**Work instruction:** Reproduce the data word for word, keeping every line complete.

**Dataset section:**
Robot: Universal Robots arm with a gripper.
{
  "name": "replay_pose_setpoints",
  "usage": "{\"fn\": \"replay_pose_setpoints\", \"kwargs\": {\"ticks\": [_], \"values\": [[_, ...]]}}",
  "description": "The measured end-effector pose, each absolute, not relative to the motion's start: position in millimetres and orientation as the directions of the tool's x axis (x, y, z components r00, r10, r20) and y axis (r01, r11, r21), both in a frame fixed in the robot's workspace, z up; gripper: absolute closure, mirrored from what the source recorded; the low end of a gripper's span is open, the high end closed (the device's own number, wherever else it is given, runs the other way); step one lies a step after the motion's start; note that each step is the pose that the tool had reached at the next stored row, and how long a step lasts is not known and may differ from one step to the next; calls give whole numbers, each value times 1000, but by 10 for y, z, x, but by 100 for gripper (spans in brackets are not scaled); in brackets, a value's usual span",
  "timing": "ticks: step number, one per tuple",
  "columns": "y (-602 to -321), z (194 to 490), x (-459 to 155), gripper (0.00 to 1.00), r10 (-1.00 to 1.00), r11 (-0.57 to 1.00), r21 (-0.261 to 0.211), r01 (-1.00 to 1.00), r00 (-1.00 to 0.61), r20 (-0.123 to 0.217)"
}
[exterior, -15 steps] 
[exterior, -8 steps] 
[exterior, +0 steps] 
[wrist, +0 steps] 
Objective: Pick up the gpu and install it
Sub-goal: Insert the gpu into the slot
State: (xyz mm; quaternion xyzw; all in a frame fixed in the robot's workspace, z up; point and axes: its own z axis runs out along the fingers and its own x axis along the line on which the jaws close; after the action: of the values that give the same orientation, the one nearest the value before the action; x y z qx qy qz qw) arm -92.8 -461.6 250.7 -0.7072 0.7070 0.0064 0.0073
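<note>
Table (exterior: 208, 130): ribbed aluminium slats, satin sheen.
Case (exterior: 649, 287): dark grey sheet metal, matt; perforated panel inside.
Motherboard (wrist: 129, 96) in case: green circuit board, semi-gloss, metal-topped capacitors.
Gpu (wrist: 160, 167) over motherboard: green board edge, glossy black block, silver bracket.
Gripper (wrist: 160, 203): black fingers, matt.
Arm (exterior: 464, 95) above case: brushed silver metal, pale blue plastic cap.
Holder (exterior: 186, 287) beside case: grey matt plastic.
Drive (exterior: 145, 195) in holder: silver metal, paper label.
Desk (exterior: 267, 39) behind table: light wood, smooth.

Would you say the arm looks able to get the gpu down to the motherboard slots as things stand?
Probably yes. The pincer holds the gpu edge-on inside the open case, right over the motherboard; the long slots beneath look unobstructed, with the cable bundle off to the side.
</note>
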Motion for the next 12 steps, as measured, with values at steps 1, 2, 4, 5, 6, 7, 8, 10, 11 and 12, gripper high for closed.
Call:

**Task answer:**
Robot: Universal Robots arm with a gripper.
{
  "name": "replay_pose_setpoints",
  "usage": "{\"fn\": \"replay_pose_setpoints\", \"kwargs\": {\"ticks\": [_], \"values\": [[_, ...]]}}",
  "description": "The measured end-effector pose, each absolute, not relative to the motion's start: position in millimetres and orientation as the directions of the tool's x axis (x, y, z components r00, r10, r20) and y axis (r01, r11, r21), both in a frame fixed in the robot's workspace, z up; gripper: absolute closure, mirrored from what the source recorded; the low end of a gripper's span is open, the high end closed (the device's own number, wherever else it is given, runs the other way); step one lies a step after the motion's start; note that each step is the pose that the tool had reached at the next stored row, and how long a step lasts is not known and may differ from one step to the next; calls give whole numbers, each value times 1000, but by 10 for y, z, x, but by 100 for gripper (spans in brackets are not scaled); in brackets, a value's usual span",
  "timing": "ticks: step number, one per tuple",
  "columns": "y (-602 to -321), z (194 to 490), x (-459 to 155), gripper (0.00 to 1.00), r10 (-1.00 to 1.00), r11 (-0.57 to 1.00), r21 (-0.261 to 0.211), r01 (-1.00 to 1.00), r00 (-1.00 to 0.61), r20 (-0.123 to 0.217)"
}
[exterior, -15 steps] 
[exterior, -8 steps] 
[exterior, +0 steps] 
[wrist, +0 steps] 
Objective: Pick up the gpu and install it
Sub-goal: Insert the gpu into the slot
State: (xyz mm; quaternion xyzw; all in a frame fixed in the robot's workspace, z up; point and axes: its own z axis runs out along the fingers and its own x axis along the line on which the jaws close; after the action: of the values that give the same orientation, the one nearest the value before the action; x y z qx qy qz qw) arm -92.8 -461.6 250.7 -0.7072 0.7070 0.0064 0.0073
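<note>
Table (exterior: 208, 130): ribbed aluminium slats, satin sheen.
Case (exterior: 649, 287): dark grey sheet metal, matt; perforated panel inside.
Motherboard (wrist: 129, 96) in case: green circuit board, semi-gloss, metal-topped capacitors.
Gpu (wrist: 160, 167) over motherboard: green board edge, glossy black block, silver bracket.
Gripper (wrist: 160, 203): black fingers, matt.
Arm (exterior: 464, 95) above case: brushed silver metal, pale blue plastic cap.
Holder (exterior: 186, 287) beside case: grey matt plastic.
Drive (exterior: 145, 195) in holder: silver metal, paper label.
Desk (exterior: 267, 39) behind table: light wood, smooth.

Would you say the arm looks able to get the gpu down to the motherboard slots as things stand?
Probably yes. The pincer holds the gpu edge-on inside the open case, right over the motherboard; the long slots beneath look unobstructed, with the cable bundle off to the side.
</note>
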Motion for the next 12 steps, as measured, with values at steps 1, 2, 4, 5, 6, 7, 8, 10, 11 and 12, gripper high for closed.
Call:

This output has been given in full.